Each line in the material below must be transcribed exactly; no picture belongs in the copy.

============================================================

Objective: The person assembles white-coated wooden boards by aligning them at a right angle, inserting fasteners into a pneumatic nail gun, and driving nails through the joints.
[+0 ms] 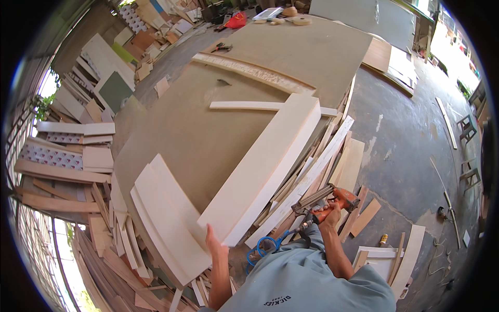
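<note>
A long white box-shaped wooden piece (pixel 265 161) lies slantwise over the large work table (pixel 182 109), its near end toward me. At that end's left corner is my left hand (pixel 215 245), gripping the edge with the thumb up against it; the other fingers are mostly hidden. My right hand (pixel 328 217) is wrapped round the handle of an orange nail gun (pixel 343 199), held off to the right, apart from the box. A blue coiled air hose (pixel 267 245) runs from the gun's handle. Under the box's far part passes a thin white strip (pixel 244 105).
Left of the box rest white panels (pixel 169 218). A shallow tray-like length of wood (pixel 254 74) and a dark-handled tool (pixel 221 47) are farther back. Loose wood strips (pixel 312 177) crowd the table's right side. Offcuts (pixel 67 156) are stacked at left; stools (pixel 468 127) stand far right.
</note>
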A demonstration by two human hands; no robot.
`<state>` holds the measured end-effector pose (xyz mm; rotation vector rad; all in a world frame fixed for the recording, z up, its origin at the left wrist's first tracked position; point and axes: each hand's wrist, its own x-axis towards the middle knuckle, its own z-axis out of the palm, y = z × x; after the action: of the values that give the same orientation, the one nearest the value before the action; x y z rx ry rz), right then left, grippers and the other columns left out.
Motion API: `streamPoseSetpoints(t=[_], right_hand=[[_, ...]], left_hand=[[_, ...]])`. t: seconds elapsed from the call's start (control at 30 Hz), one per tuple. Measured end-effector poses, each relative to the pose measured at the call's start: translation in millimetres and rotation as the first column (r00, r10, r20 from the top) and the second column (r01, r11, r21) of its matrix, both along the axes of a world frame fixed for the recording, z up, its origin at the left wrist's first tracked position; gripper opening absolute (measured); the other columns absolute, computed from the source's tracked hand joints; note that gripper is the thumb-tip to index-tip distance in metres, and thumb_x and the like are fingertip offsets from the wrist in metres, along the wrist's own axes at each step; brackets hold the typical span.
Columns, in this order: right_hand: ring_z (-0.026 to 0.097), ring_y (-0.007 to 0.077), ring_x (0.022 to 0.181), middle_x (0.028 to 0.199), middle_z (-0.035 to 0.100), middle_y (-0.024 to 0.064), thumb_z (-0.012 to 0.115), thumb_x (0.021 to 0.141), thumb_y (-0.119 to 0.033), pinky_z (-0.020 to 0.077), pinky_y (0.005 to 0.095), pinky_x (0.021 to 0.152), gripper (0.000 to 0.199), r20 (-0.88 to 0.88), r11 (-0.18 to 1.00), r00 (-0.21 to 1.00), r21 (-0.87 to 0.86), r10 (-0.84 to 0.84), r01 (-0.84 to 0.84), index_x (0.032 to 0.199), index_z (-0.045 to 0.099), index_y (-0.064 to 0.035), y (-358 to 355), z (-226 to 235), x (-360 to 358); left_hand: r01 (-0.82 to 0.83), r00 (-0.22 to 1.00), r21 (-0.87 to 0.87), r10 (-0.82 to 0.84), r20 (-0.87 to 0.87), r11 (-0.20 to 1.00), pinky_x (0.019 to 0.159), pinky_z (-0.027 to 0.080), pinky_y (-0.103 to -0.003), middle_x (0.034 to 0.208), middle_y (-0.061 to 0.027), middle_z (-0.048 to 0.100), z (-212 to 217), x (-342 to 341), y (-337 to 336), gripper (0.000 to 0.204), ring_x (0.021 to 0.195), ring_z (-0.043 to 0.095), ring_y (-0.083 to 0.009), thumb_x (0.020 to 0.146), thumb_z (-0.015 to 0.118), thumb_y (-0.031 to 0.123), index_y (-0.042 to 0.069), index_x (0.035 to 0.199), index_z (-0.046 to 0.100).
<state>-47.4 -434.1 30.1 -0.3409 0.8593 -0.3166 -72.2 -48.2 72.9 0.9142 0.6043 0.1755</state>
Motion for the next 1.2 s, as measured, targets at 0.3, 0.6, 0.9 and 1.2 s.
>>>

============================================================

- _Exercise answer_
Objective: The person assembles white-coated wooden boards by aligning them at a right angle, inserting fasteners into a pneumatic nail gun, and driving nails through the joints.
[+0 ms] 
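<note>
A long white box-shaped wooden piece (pixel 265 161) lies slantwise over the large work table (pixel 182 109), its near end toward me. At that end's left corner is my left hand (pixel 215 245), gripping the edge with the thumb up against it; the other fingers are mostly hidden. My right hand (pixel 328 217) is wrapped round the handle of an orange nail gun (pixel 343 199), held off to the right, apart from the box. A blue coiled air hose (pixel 267 245) runs from the gun's handle. Under the box's far part passes a thin white strip (pixel 244 105).
Left of the box rest white panels (pixel 169 218). A shallow tray-like length of wood (pixel 254 74) and a dark-handled tool (pixel 221 47) are farther back. Loose wood strips (pixel 312 177) crowd the table's right side. Offcuts (pixel 67 156) are stacked at left; stools (pixel 468 127) stand far right.
</note>
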A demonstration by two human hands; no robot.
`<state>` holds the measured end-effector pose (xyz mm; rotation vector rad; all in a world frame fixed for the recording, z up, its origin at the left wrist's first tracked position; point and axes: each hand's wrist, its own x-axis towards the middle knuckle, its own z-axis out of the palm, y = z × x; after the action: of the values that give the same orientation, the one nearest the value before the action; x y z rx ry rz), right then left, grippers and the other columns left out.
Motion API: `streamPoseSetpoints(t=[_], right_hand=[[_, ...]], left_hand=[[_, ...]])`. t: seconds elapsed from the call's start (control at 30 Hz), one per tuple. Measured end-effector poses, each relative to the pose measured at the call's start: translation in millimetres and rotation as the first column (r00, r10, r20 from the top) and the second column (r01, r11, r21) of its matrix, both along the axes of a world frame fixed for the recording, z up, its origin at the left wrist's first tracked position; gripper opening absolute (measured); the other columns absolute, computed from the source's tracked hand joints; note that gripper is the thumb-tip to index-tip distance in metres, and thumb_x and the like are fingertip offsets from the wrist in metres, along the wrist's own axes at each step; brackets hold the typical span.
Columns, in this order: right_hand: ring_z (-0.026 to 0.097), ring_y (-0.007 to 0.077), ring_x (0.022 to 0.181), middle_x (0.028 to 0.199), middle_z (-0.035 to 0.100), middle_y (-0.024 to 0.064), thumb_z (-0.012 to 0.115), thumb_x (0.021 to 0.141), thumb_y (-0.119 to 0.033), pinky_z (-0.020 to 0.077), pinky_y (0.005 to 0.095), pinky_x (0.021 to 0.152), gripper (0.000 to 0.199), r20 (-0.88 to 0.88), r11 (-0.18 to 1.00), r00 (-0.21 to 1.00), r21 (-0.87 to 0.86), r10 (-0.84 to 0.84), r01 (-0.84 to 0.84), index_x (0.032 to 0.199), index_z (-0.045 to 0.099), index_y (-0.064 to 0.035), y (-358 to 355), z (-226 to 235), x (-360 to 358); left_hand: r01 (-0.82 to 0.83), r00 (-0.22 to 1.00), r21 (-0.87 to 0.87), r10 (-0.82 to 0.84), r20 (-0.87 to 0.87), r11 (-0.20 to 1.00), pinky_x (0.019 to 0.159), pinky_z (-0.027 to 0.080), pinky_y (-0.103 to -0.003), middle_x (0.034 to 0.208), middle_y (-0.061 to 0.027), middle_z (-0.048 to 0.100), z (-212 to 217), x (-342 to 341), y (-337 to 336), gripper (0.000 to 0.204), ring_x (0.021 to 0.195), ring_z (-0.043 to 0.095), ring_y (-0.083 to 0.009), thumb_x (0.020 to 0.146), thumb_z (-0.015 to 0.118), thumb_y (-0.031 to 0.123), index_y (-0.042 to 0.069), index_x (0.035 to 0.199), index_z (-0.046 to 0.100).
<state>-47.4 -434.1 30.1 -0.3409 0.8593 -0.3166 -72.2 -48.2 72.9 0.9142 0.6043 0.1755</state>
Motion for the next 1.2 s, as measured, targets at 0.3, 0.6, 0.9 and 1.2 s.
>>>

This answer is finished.